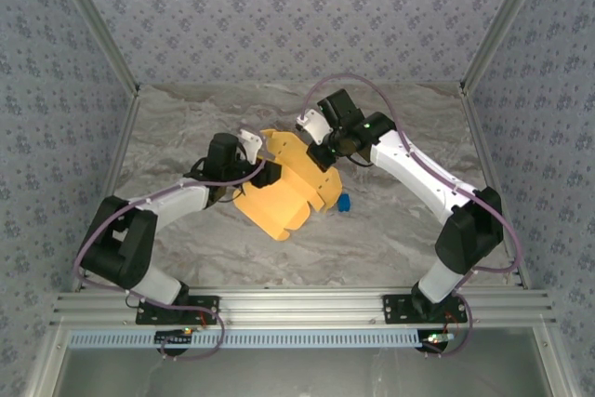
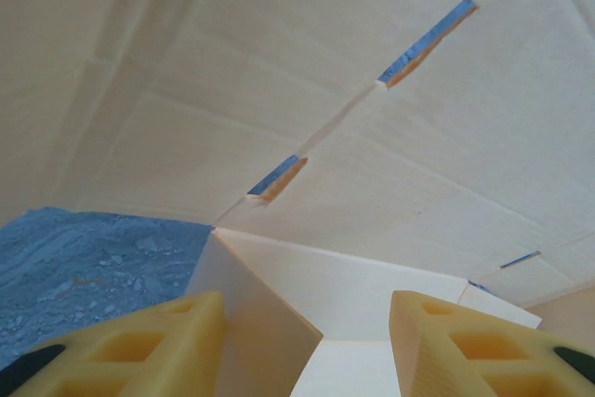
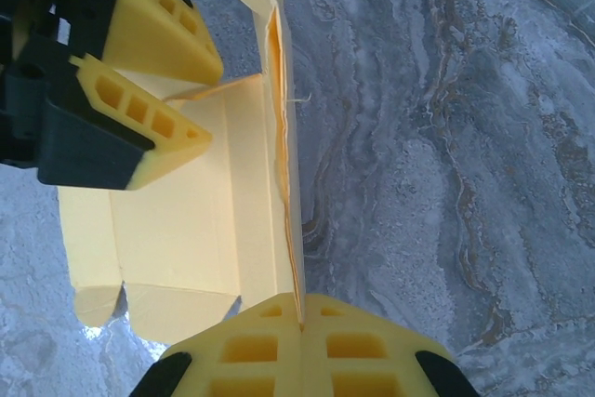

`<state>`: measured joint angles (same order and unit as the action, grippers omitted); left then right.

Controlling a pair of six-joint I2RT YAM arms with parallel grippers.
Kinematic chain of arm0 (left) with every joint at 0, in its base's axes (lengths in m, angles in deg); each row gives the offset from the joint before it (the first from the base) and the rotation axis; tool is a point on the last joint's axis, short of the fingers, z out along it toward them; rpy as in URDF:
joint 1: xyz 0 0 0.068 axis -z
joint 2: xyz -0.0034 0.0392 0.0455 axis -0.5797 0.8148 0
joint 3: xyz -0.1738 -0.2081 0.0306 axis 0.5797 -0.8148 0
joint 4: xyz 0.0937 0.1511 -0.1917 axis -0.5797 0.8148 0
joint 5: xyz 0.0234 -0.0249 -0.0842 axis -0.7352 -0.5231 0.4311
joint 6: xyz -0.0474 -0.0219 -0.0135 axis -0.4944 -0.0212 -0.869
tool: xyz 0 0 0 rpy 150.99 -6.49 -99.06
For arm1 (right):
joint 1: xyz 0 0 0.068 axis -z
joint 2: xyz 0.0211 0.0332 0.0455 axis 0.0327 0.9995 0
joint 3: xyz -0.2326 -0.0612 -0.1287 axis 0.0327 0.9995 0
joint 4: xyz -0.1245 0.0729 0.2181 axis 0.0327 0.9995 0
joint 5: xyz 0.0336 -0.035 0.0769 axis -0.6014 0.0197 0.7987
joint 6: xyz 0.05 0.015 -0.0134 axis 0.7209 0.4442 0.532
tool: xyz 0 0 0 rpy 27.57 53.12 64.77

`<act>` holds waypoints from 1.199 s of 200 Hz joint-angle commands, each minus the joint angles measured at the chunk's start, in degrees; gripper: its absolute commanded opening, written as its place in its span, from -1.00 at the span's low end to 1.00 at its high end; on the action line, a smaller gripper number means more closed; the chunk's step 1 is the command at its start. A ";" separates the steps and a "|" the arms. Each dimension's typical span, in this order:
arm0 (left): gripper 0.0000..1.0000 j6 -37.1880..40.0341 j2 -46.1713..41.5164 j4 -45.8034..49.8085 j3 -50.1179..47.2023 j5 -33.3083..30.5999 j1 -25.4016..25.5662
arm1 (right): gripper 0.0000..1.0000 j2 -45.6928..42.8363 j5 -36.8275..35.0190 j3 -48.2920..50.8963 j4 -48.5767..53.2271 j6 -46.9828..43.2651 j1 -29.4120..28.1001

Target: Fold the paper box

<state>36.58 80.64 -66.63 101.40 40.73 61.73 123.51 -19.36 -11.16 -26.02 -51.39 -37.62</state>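
Paper box [image 1: 282, 191] sits mid-table [image 1: 409, 230], held between both arms; status: part-folded, one wall raised, outer flaps flat; right gripper [image 3: 299, 318] jaws clamped on a wall edge; left gripper [image 2: 307, 309] jaws apart, astride an upright flap; most folds judged outstanding.

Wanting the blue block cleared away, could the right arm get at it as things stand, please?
Probably not yet: the right tool is shut on the paper box, though the blue block lies uncovered beside it.
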 commanded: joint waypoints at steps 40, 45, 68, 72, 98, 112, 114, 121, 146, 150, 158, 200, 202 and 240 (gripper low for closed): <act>0.04 -0.99 4.33 -3.25 1.56 0.30 1.81 | -1.00 0.81 4.97 -0.48 -1.74 1.42 0.23; 0.04 -0.89 4.71 -3.29 1.72 0.24 1.91 | -1.00 0.84 5.23 -0.33 -1.86 1.54 0.35; 0.05 -1.65 5.98 -4.68 1.53 0.71 2.34 | -1.00 0.91 5.45 0.28 -2.43 1.98 0.42; 0.06 -1.87 6.06 -5.16 1.44 0.99 2.37 | -1.00 0.95 5.31 0.40 -2.46 2.15 0.50; 0.08 -3.65 5.95 -8.48 -0.24 3.59 2.39 | -1.00 1.39 4.36 0.86 -2.80 2.60 0.83; 0.08 -4.35 5.16 -9.83 -1.15 4.71 2.38 | -1.00 1.70 3.02 0.91 -2.65 2.56 0.81; 0.09 -4.36 5.00 -10.04 -1.32 4.92 2.42 | -1.00 1.71 2.81 0.87 -2.62 2.60 0.84; 0.10 -4.56 4.61 -10.35 -1.56 5.54 2.48 | -1.00 1.89 2.26 0.91 -2.63 2.56 0.85; 0.11 -4.50 2.02 -9.20 -2.10 5.38 2.40 | -1.00 2.01 0.76 1.03 -2.15 1.91 0.93; 0.11 -4.30 1.45 -8.87 -2.23 5.20 2.42 | -1.00 2.05 0.42 1.04 -1.97 1.74 0.94; 0.11 -4.10 0.30 -8.18 -2.43 4.69 2.42 | -1.00 1.99 -0.26 1.12 -1.63 1.36 1.08; 0.12 -1.73 -6.48 -0.89 -3.10 -0.23 2.00 | -1.00 0.41 -1.13 2.52 -1.22 -2.49 1.29; 0.12 -1.64 -6.81 -0.71 -3.14 -0.40 1.89 | -1.00 0.31 -1.04 2.55 -1.21 -2.70 1.29; 0.13 -1.85 -14.29 2.09 -4.19 0.10 -0.31 | -1.00 -0.52 0.80 2.97 -1.06 -5.14 1.38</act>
<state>33.85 70.36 -67.77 97.62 41.08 62.78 124.96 -19.66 -8.42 -27.26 -53.84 -36.66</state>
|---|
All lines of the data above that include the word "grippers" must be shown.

RESPONSE AREA:
`<state>`: measured joint angles (same order and unit as the action, grippers omitted); left then right.
Controlling a pair of six-joint I2RT YAM arms with parallel grippers.

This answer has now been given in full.